What is being asked: Your answer should be the entire listing, printed exactly.

Exercise data:
┌──
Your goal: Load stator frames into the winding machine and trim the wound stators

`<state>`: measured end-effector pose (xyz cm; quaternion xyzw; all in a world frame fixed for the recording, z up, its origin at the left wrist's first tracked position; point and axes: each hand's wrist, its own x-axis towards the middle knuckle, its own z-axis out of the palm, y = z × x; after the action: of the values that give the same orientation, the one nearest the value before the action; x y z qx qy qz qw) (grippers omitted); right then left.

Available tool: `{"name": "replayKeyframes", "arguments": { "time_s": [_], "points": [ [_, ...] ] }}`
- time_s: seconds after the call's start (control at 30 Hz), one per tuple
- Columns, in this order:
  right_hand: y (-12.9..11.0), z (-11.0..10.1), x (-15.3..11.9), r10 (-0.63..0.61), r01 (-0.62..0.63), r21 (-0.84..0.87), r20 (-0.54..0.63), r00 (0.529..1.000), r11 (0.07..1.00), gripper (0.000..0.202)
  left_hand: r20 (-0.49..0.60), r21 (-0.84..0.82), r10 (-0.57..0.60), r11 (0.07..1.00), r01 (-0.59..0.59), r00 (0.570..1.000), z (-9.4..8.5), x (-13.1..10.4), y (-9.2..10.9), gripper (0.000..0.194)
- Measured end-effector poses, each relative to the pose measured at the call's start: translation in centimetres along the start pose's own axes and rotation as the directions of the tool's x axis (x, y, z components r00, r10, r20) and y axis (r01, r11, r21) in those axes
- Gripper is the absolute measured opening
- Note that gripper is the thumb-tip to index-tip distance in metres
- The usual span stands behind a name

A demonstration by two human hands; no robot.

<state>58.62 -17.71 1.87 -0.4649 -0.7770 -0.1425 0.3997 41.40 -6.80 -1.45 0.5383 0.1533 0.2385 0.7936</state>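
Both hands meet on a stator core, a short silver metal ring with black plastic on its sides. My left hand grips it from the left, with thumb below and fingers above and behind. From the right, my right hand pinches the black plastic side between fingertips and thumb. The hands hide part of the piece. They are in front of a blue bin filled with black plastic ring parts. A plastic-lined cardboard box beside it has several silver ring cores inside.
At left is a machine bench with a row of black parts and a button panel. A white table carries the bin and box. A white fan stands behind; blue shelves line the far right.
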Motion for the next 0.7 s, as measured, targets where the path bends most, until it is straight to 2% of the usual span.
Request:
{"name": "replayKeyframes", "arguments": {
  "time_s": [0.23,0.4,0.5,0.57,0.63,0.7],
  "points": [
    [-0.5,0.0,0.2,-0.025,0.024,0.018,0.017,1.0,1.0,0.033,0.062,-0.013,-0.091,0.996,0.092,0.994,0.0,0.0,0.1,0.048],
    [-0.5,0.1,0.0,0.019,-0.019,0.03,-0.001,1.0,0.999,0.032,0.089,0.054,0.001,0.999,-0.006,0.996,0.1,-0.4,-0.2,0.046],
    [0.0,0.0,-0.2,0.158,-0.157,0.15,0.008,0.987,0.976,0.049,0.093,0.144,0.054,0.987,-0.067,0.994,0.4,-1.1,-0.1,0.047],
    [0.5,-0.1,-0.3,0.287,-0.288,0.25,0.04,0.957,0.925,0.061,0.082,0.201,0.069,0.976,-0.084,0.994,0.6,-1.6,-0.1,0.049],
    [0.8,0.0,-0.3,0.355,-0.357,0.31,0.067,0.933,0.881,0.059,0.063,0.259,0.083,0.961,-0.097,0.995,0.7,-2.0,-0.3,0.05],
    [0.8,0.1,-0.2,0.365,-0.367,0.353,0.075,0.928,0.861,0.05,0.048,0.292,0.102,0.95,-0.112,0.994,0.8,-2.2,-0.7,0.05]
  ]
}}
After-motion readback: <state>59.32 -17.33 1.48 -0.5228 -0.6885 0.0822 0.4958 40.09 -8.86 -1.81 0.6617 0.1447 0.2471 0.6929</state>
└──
Solved exercise:
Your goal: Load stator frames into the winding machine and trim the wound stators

`<state>`: measured end-effector pose (xyz cm; quaternion xyzw; all in a world frame fixed for the recording, z up, its origin at the left wrist's first tracked position; point and axes: each hand's wrist, its own x-axis towards the middle knuckle, its own z-axis out of the palm, y = z × x; after the action: of the values that give the same orientation, the one nearest the value before the action; x y z qx qy qz qw) (grippers omitted); right then left.

Available tool: `{"name": "replayKeyframes", "arguments": { "time_s": [_], "points": [ [_, ...] ] }}`
- time_s: seconds after the call's start (control at 30 Hz), one per tuple
- Columns, in this order:
  right_hand: y (-12.9..11.0), z (-11.0..10.1), x (-15.3..11.9), r10 (-0.63..0.61), r01 (-0.62..0.63), r21 (-0.84..0.87), r20 (-0.54..0.63), r00 (0.529..1.000), r11 (0.07..1.00), gripper (0.000..0.202)
  left_hand: r20 (-0.49..0.60), r21 (-0.84..0.82), r10 (-0.57..0.60), r11 (0.07..1.00), r01 (-0.59..0.59), r00 (0.570..1.000), z (-9.4..8.5), x (-13.1..10.4), y (-9.2..10.9), gripper (0.000..0.194)
- Measured end-effector poses, each relative to the pose measured at the call's start: translation in centimetres along the start pose's own axes and rotation as the directions of the tool's x axis (x, y, z components r00, r10, r20) and y axis (r01, r11, r21) in those axes
- Gripper is the absolute measured opening
- Note that gripper is the thumb-tip to index-tip distance in metres
- The usual span stands behind a name

A demonstration by two human hands; no robot.

<state>58.62 -17.71 1.87 -0.4649 -0.7770 -0.1425 0.3997 41.40 -6.80 -1.45 0.5383 0.1533 0.2385 0.7936</state>
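Both hands meet on a stator core, a short silver metal ring with black plastic on its sides. My left hand grips it from the left, with thumb below and fingers above and behind. From the right, my right hand pinches the black plastic side between fingertips and thumb. The hands hide part of the piece. They are in front of a blue bin filled with black plastic ring parts. A plastic-lined cardboard box beside it has several silver ring cores inside.
At left is a machine bench with a row of black parts and a button panel. A white table carries the bin and box. A white fan stands behind; blue shelves line the far right.
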Motion for the next 0.7 s, as measured, targets where the path bends most, until it is straight to 2% of the usual span.
Request:
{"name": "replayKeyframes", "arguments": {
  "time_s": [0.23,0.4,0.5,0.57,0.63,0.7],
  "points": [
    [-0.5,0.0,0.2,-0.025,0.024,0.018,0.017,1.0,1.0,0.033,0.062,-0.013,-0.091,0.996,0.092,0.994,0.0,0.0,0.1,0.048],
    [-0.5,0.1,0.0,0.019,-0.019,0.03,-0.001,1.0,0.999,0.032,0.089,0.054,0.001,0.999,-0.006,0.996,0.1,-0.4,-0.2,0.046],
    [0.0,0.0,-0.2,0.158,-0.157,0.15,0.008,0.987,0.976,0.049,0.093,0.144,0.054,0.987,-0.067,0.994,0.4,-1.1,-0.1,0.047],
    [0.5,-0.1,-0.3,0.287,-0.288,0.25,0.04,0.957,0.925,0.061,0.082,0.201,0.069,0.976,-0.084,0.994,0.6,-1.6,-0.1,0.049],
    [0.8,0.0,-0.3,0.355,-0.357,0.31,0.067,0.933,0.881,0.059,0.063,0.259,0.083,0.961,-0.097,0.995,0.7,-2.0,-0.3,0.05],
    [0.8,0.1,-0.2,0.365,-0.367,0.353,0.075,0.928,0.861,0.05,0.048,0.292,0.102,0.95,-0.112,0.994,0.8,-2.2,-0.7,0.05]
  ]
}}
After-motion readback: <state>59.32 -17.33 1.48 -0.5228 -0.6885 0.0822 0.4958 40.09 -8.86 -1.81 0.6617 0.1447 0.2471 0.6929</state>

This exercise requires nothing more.